*Task item*: Scan the records below for the string "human" and return every line where it appears.

====================

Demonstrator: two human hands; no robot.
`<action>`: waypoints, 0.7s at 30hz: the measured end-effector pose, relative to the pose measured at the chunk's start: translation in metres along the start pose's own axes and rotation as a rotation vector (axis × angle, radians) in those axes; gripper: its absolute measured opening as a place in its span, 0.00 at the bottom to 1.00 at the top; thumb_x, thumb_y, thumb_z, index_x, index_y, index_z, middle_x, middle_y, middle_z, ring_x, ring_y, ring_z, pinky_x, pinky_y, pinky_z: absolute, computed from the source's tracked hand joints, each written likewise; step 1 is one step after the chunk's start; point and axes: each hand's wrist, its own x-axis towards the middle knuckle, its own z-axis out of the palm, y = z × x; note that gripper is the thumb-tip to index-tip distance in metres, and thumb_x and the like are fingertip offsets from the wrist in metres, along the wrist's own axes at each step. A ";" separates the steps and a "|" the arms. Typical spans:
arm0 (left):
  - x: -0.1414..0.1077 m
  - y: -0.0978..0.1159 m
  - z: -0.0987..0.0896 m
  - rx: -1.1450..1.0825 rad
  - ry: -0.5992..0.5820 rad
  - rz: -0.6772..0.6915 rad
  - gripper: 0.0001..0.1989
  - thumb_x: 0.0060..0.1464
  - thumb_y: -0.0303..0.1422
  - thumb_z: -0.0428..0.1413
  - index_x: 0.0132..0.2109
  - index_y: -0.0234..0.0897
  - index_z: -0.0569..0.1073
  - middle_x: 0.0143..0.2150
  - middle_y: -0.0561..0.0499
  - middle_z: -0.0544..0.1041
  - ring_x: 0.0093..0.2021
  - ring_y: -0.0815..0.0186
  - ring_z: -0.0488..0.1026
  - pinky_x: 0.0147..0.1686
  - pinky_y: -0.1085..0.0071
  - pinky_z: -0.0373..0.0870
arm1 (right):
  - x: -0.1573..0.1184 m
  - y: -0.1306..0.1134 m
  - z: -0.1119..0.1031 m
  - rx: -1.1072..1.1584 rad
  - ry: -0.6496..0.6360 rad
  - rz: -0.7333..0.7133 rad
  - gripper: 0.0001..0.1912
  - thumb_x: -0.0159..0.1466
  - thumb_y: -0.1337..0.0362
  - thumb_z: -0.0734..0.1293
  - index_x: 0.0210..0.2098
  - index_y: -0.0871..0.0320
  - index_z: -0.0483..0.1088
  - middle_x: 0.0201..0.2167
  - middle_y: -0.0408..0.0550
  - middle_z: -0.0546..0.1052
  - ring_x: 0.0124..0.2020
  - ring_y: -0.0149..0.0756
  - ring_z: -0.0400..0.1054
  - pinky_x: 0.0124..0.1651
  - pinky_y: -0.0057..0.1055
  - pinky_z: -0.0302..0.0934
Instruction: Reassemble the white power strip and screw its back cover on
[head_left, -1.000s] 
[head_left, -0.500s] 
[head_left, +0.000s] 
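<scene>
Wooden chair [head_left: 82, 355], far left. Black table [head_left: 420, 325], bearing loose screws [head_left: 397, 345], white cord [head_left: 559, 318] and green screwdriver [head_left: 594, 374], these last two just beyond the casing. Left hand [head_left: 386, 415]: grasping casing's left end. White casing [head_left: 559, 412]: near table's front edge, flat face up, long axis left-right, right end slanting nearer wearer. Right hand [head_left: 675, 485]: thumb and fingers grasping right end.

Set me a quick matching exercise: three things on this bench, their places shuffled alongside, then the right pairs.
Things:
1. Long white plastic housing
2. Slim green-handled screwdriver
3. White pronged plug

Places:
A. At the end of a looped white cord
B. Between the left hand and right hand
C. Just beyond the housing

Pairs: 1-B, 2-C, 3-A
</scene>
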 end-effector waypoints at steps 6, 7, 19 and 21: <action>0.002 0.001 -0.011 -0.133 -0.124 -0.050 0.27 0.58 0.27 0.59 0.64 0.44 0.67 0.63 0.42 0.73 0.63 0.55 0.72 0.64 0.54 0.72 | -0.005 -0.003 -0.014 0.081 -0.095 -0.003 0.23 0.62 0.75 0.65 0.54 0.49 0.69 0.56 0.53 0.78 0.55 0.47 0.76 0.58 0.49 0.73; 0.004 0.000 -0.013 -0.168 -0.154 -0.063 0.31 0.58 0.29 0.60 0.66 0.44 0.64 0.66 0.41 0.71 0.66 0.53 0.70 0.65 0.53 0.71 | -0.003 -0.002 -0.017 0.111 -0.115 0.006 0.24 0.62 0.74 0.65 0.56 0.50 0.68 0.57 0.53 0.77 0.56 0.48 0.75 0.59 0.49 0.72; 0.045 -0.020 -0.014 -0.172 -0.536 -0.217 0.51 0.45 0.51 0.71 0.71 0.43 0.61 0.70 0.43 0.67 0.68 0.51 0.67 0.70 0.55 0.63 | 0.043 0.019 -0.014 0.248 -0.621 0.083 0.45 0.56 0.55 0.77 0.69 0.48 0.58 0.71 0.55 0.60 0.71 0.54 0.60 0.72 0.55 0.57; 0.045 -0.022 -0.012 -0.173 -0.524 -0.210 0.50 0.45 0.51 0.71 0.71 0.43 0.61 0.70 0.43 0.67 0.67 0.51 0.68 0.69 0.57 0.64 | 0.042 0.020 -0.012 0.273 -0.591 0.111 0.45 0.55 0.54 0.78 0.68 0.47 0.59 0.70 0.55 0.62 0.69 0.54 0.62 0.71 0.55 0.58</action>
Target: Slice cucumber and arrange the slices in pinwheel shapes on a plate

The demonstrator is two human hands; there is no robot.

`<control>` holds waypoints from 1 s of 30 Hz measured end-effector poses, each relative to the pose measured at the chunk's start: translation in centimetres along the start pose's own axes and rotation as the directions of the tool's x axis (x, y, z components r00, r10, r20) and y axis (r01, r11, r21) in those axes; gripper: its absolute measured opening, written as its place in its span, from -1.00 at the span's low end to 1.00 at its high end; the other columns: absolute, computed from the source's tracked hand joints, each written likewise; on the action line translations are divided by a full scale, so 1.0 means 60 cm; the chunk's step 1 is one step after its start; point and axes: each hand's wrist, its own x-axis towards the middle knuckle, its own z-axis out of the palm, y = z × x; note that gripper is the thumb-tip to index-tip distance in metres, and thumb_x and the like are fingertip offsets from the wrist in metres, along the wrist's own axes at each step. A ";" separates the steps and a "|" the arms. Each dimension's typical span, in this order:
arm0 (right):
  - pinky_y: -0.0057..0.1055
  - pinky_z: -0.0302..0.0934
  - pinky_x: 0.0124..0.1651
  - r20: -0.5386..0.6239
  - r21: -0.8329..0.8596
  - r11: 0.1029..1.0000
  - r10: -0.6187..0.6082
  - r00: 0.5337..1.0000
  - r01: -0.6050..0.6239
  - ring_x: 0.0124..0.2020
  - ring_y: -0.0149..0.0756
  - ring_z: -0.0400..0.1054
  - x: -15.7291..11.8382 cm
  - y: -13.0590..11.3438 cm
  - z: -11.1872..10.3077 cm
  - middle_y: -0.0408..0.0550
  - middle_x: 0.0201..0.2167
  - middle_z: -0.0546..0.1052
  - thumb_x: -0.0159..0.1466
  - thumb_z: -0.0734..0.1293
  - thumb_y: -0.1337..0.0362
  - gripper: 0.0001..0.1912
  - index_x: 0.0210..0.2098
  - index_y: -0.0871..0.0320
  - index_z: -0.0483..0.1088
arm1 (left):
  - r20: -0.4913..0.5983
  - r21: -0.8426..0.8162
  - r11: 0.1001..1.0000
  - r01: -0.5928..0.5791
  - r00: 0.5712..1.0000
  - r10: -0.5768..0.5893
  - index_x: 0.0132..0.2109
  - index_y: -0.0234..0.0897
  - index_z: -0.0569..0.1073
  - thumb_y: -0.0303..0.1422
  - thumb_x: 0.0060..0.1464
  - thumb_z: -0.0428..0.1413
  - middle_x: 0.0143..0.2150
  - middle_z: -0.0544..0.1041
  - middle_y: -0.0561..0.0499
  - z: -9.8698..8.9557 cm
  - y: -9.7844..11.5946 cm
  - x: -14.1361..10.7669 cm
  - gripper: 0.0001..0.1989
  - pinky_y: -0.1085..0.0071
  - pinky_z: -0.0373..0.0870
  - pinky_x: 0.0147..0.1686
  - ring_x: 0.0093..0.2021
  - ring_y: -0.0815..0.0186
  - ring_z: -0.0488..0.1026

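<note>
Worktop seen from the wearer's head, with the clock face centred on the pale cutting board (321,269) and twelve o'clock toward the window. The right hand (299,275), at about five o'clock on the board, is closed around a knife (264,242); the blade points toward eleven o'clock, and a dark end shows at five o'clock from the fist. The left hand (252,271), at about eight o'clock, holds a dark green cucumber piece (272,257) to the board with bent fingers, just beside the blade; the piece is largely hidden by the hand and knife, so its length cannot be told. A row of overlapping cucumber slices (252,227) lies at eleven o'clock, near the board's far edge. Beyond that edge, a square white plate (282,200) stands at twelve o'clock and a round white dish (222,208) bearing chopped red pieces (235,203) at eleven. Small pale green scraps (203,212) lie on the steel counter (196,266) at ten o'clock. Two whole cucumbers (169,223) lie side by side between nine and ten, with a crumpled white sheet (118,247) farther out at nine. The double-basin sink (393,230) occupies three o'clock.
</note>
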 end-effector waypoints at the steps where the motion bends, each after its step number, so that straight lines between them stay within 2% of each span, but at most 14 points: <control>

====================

*Response*:
Demonstrator: two human hands; no robot.
The demonstrator is two human hands; there is no robot.

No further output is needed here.